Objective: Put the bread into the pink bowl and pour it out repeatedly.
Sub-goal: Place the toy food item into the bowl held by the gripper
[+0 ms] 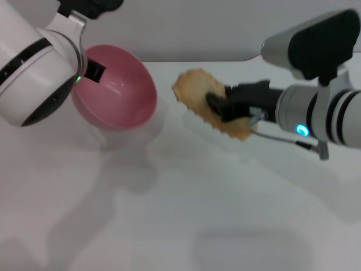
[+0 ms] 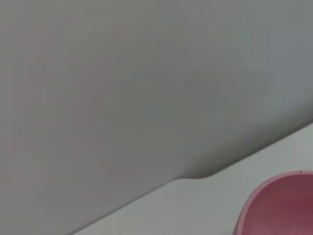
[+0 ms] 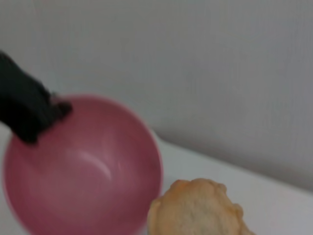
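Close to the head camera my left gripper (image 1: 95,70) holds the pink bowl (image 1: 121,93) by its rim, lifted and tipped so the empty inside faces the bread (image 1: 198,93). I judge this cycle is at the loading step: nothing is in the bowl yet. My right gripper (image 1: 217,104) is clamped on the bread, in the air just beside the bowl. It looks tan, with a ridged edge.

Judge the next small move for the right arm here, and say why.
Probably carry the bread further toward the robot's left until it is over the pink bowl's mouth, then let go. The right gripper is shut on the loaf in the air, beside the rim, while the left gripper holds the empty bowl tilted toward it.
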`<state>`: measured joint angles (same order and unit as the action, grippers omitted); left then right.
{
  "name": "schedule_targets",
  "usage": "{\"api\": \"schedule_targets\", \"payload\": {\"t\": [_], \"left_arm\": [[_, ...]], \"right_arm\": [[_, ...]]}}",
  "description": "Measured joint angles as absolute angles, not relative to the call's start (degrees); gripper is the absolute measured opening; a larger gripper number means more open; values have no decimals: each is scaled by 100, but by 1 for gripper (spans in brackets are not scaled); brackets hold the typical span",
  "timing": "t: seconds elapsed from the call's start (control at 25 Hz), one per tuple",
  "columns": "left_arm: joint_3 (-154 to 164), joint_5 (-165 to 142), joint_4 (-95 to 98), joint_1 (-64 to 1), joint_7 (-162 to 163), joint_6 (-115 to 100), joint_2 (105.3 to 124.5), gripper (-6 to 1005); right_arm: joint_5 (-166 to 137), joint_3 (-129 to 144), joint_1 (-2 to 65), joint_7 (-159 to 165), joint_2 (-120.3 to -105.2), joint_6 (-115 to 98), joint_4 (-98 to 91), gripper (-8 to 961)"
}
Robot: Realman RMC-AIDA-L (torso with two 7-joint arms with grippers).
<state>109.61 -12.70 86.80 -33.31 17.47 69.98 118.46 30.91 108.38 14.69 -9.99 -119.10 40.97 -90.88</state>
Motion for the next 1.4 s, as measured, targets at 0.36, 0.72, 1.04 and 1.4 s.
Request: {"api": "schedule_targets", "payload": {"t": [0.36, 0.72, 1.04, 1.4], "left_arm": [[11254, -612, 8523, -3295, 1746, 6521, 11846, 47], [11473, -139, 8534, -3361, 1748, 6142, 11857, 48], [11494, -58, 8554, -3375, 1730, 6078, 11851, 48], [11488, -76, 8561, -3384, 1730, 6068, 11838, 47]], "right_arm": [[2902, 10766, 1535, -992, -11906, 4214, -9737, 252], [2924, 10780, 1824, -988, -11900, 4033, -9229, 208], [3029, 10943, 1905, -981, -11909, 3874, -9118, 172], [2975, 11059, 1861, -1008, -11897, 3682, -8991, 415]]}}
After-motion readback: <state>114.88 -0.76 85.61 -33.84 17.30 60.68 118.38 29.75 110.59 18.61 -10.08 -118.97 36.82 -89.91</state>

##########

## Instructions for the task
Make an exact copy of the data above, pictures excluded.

## Answer area
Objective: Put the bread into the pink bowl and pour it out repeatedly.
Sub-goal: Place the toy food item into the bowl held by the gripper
[+0 ms] 
[+0 ms] 
[+0 ms] 
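Close to the head camera my left gripper (image 1: 95,70) holds the pink bowl (image 1: 121,93) by its rim, lifted and tipped so the empty inside faces the bread (image 1: 198,93). I judge this cycle is at the loading step: nothing is in the bowl yet. My right gripper (image 1: 217,104) is clamped on the bread, in the air just beside the bowl. It looks tan, with a ridged edge.

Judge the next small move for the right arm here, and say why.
Probably carry the bread further toward the robot's left until it is over the pink bowl's mouth, then let go. The right gripper is shut on the loaf in the air, beside the rim, while the left gripper holds the empty bowl tilted toward it.
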`<state>`: measured joint angles (same order and unit as the action, grippers omitted); left then right.
{
  "name": "schedule_targets",
  "usage": "{\"api\": \"schedule_targets\", \"payload\": {\"t\": [_], \"left_arm\": [[_, ...]], \"right_arm\": [[_, ...]]}}",
  "description": "Measured joint angles as absolute angles, not relative to the call's start (degrees); gripper is the absolute measured opening; a larger gripper number means more open; values have no decimals: each is scaled by 100, but by 1 for gripper (spans in brackets are not scaled); brackets hold the typical span",
  "timing": "t: seconds elapsed from the call's start (control at 25 Hz), one per tuple",
  "columns": "left_arm: joint_3 (-154 to 164), joint_5 (-165 to 142), joint_4 (-95 to 98), joint_1 (-64 to 1), joint_7 (-162 to 163), joint_6 (-115 to 100), joint_2 (105.3 to 124.5), gripper (-6 to 1005); right_arm: joint_5 (-166 to 137), joint_3 (-129 to 144), joint_1 (-2 to 65), joint_7 (-159 to 165), joint_2 (-120.3 to -105.2), joint_6 (-115 to 98), joint_4 (-98 to 91), gripper (-8 to 961)"
}
Robot: Realman RMC-AIDA-L (torso with two 7-joint arms with grippers).
<state>109.61 -12.70 86.80 -33.31 17.47 69.98 118.46 30.91 108.38 14.69 -9.99 -119.10 40.97 -90.88</state>
Motion for the next 1.4 s, as measured, targets at 0.36, 0.72, 1.04 and 1.4 s.
Request: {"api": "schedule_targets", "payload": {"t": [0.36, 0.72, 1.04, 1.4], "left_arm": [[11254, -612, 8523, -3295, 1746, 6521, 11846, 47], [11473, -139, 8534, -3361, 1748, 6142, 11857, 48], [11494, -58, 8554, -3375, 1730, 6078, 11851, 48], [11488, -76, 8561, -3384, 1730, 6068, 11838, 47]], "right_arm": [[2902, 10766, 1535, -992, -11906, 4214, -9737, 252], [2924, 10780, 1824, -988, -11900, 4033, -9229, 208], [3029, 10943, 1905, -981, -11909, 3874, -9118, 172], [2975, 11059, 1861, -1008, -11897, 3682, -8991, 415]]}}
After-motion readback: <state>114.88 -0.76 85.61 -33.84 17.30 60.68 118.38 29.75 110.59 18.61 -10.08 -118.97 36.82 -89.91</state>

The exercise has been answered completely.